When you write out the listing, keep every word as it stands and drop the pictures.

● **Given data**:
►
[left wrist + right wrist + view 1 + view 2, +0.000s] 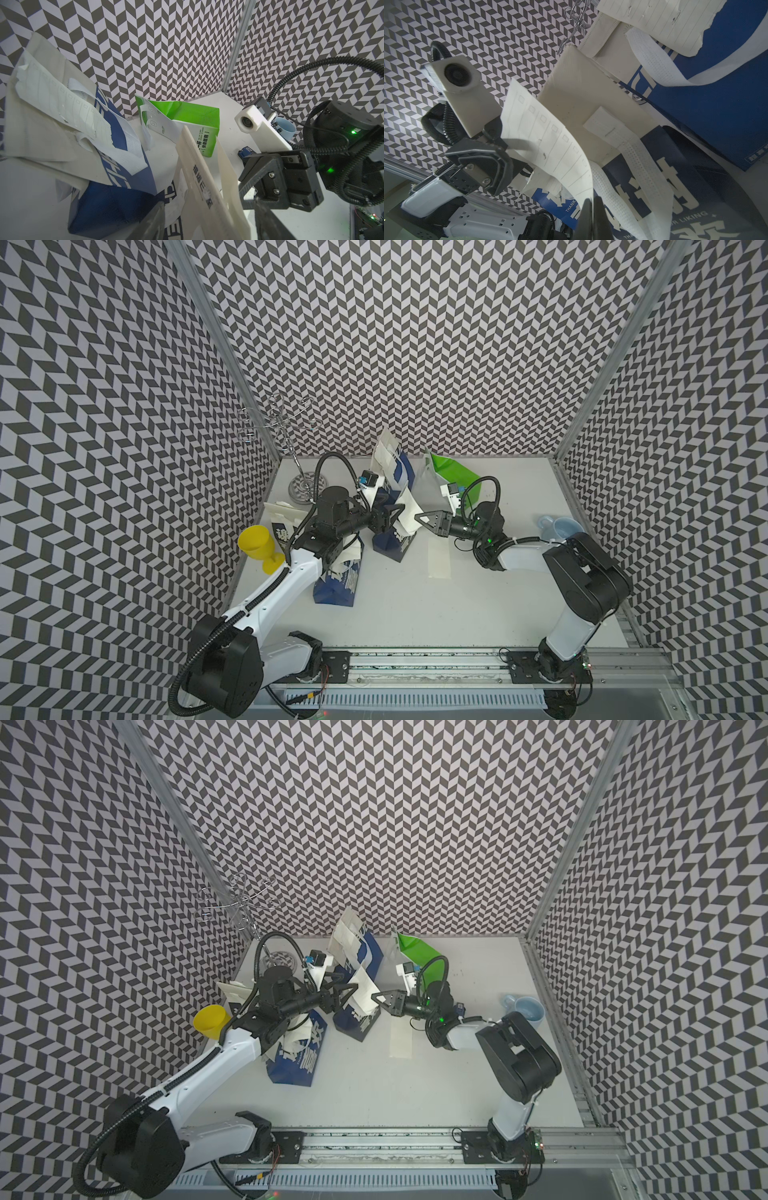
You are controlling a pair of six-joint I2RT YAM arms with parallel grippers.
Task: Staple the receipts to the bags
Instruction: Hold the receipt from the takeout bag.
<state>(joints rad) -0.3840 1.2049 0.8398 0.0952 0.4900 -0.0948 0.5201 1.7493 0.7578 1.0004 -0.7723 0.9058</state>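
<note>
We find open table [415,614] across the front and right middle, with only a flat loose receipt [439,560] lying on it. The left and back are crowded with blue bags [336,589], a green bag [453,472], a wire stand [301,489] and a yellow goblet [255,543]. A blue mug [563,526] stands by the right edge.

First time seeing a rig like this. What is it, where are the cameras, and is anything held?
Two robot arms with pincer grippers work over a white table. Both top views look down from overhead; the other two come from a camera on each wrist. On the table: blue bags, a green bag, a yellow goblet, a blue mug, a wire rack. The right gripper is shut, apparently pinching a receipt. The left gripper is open, its jaws either side of a blue bag's cream top.
</note>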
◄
● **Output below**:
[left wrist + right wrist + view 1 + view 2, +0.000s] 
You are controlling a pair of six-joint I2RT YAM arms with parallel grippers.
Task: Staple the receipts to the bags
Instruction: Hold the receipt from the takeout bag.
<state>(joints rad) -0.3840 1.2049 0.8398 0.0952 0.4900 -0.0948 0.5201 1.7493 0.7578 1.0004 -0.7723 0.9058</state>
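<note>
We find open table [415,614] across the front and right middle, with only a flat loose receipt [439,560] lying on it. The left and back are crowded with blue bags [336,589], a green bag [453,472], a wire stand [301,489] and a yellow goblet [255,543]. A blue mug [563,526] stands by the right edge.

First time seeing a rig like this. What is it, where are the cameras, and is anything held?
Two robot arms with pincer grippers work over a white table. Both top views look down from overhead; the other two come from a camera on each wrist. On the table: blue bags, a green bag, a yellow goblet, a blue mug, a wire rack. The right gripper is shut, apparently pinching a receipt. The left gripper is open, its jaws either side of a blue bag's cream top.
</note>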

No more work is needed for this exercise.